On n’oubliera pas d’ajouter qu’en 1990-1991, la Champagne venait d’abolir le système d’encadrement des achats et des ventes de raisin que l’on appelait le contrat interprofessionnel, ce qui avait accentué encore l’effet de la crise. Le prix du raisin du fait de cette libéralisation s’était en effet envolé, avant de chuter lourdement, suivi par une forte contraction de l’appellation.
Néanmoins, le risque économique demeure réel. Nous sommes à 140 dollars le baril ce qui est énorme ! On était à 80 au mois de janvier et c’est d’autant plus ennuyeux que l’euro dévisse par rapport au dollar, or le pétrole s’achète en dollars. Dans la zone euro, tout ceci va être très pesant et l’énergie va nous coûter très cher. Les grands gagnants pourraient être les Etats-Unis. Si avec les sanctions on suspend les achats de gaz en Russie, c’est à eux que nous devrons l’acheter. Le marché américain du champagne, qui a déjà connu un score incroyable l’année dernière à 34 millions de bouteilles, ne s’effondrera donc pas. Je ne pense pas cependant qu’il se maintienne à ce niveau exceptionnel, le chiffre s’expliquant aussi en partie par les recompositions de stocks.
Que représentent la perte du marché ukrainien et du marché russe ?
L’Ukraine importait 200.000 bouteilles, et la Russie 1,7 millions. Sur ce dernier marché, il s’agissait de flacons haut de gamme, très bien valorisés, commercialisés par de grandes marques. A la louche, le chiffre d’affaires devait avoisiner les 40 millions d’euros. Si à l’heure actuelle, les expéditions vers la Russie sont bloquées, il n’y a donc pas de quoi déstabiliser la Champagne.

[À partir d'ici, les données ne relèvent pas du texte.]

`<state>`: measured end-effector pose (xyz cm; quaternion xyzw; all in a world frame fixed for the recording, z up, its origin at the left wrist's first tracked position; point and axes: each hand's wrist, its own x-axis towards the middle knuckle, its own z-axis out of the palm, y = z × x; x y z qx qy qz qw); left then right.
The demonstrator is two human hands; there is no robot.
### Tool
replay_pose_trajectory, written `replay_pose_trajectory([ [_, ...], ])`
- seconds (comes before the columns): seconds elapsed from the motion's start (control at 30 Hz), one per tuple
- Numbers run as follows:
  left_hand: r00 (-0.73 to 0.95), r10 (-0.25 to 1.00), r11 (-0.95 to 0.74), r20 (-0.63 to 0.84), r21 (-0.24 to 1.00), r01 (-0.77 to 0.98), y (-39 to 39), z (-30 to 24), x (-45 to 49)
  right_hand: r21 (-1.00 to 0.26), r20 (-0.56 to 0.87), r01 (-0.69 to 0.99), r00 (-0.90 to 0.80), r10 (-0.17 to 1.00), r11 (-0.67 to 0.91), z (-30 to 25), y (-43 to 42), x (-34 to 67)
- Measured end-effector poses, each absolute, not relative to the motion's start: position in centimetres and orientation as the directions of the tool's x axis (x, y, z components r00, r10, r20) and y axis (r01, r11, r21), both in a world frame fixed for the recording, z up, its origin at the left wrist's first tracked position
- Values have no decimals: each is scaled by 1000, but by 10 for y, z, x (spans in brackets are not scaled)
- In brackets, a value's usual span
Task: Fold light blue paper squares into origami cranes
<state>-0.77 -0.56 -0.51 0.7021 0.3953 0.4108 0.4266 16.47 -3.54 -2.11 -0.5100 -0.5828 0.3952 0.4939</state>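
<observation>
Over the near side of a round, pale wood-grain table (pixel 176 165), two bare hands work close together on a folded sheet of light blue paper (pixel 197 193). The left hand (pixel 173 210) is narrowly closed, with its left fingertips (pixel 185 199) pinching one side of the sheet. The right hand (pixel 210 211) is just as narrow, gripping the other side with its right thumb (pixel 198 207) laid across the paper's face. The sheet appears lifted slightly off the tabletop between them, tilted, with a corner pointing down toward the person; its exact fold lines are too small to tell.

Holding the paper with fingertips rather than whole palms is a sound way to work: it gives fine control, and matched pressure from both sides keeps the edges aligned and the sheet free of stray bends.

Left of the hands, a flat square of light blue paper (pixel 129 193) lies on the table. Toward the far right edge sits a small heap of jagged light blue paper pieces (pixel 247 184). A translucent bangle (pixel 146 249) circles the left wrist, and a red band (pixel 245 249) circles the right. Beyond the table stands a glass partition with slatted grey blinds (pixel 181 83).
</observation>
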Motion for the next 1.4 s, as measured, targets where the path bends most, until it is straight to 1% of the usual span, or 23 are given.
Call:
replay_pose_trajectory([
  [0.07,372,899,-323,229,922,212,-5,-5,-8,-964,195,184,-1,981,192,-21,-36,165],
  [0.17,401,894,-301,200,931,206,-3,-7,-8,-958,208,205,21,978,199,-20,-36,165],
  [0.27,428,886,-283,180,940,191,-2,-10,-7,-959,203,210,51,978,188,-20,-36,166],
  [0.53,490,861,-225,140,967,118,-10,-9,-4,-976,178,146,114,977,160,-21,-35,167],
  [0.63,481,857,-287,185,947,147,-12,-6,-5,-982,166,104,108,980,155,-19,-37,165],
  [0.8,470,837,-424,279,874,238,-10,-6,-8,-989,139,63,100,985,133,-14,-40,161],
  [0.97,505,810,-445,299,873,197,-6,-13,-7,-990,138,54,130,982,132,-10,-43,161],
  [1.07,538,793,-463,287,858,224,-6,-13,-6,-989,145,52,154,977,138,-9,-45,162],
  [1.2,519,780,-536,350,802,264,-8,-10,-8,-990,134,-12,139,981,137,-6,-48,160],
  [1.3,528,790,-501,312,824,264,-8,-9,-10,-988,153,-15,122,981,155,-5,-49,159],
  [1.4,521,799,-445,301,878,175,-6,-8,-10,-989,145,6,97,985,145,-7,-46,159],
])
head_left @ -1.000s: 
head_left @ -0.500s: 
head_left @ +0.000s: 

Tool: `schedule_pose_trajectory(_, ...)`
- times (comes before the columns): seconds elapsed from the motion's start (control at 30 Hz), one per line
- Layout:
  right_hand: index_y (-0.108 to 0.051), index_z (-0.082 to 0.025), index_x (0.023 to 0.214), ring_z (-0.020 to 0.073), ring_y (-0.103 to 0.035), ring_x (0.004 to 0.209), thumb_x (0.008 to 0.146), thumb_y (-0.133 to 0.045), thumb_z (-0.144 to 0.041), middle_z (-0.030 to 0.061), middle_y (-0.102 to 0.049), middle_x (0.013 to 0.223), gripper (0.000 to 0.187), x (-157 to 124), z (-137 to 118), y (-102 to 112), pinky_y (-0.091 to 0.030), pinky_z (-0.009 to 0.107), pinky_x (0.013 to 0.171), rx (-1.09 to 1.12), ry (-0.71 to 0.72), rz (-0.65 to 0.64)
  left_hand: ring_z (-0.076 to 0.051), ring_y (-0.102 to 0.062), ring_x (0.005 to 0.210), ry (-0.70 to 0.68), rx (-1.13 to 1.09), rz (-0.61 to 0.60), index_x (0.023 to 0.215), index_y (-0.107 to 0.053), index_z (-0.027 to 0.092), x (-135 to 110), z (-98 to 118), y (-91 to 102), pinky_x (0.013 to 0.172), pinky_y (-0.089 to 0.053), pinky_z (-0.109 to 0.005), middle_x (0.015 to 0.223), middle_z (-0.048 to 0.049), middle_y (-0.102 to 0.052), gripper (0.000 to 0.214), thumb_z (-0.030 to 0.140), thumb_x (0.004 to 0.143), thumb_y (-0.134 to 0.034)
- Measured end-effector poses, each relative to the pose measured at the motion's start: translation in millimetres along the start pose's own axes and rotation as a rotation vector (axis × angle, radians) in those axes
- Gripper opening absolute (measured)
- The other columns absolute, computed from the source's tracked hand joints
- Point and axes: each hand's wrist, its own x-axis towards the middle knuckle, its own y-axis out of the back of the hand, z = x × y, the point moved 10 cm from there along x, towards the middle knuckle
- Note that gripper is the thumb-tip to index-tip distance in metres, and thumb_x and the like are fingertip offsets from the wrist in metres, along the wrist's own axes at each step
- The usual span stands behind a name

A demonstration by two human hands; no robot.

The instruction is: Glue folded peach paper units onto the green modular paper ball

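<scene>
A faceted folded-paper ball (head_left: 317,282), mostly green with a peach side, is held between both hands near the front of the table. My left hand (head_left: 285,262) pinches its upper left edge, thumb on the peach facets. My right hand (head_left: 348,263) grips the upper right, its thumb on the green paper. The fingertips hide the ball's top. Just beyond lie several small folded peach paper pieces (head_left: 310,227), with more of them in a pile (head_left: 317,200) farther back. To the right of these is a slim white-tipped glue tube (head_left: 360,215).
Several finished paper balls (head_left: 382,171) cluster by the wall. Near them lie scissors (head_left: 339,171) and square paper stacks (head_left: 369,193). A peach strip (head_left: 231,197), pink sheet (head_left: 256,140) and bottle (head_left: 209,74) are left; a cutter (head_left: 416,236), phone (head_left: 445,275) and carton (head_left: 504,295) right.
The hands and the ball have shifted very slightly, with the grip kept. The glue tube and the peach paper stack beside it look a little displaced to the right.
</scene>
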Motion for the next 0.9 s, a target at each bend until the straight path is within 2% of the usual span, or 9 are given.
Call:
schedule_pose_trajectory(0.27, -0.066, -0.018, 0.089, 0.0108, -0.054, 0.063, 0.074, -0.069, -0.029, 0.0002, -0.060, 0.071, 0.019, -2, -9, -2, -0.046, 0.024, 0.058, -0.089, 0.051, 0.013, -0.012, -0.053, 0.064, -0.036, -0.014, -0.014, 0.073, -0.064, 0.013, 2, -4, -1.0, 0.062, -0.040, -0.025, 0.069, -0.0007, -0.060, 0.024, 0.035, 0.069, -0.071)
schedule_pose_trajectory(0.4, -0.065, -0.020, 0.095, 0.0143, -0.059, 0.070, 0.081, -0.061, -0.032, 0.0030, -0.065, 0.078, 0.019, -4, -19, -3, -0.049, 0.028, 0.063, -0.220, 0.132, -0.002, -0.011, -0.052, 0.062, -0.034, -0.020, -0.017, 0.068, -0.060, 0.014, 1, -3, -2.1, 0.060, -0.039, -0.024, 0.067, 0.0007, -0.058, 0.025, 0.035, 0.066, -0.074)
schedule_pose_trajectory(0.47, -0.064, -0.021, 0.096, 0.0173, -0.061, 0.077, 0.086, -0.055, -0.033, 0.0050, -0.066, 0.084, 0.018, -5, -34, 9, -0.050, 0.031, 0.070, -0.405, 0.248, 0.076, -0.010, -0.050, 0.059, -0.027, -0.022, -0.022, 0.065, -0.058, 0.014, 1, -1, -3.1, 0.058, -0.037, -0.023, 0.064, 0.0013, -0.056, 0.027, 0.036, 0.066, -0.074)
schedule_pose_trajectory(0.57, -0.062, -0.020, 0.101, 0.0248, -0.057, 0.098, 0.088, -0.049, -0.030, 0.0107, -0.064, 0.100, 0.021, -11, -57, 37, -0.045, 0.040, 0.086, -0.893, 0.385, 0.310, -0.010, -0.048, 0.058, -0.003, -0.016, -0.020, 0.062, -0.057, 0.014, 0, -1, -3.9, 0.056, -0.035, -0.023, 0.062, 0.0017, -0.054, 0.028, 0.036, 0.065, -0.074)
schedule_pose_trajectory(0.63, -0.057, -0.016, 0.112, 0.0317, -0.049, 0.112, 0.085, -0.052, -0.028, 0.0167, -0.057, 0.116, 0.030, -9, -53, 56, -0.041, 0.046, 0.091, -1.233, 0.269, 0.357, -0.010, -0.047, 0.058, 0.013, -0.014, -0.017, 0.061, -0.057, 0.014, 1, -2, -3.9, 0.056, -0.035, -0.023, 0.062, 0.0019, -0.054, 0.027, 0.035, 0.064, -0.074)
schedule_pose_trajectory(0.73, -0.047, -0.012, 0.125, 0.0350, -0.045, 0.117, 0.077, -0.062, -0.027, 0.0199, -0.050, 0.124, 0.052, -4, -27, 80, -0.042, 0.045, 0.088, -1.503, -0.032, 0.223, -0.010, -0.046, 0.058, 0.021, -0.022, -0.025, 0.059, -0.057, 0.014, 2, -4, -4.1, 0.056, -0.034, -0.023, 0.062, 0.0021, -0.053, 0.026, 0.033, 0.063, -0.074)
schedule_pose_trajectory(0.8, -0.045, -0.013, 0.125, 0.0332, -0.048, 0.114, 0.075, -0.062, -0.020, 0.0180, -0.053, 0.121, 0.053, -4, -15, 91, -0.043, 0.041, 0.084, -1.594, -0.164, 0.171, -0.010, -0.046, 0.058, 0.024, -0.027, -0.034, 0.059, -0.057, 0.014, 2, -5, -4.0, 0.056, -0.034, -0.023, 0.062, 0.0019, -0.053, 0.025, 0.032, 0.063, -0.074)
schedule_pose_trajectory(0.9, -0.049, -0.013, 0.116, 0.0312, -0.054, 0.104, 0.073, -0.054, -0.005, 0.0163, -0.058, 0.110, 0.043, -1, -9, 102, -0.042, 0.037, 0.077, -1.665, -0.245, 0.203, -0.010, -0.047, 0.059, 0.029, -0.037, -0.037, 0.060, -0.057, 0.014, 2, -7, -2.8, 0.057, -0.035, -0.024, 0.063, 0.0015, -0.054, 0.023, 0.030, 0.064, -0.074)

Par ailleurs, aucune maison ne s’était spécialisée en se focalisant exclusivement sur ce marché, comme cela peut être le cas pour d’autres pays comme le Royaume-Uni ou les Etats-Unis. Le plus gros désagrément concerne les maisons qui ont envoyé des bouteilles, mais qui n’ont pas encore été payées. Rappelons que swift vient d’être bloqué. Elles peuvent ne jamais revoir la couleur de ce qui leur est dû.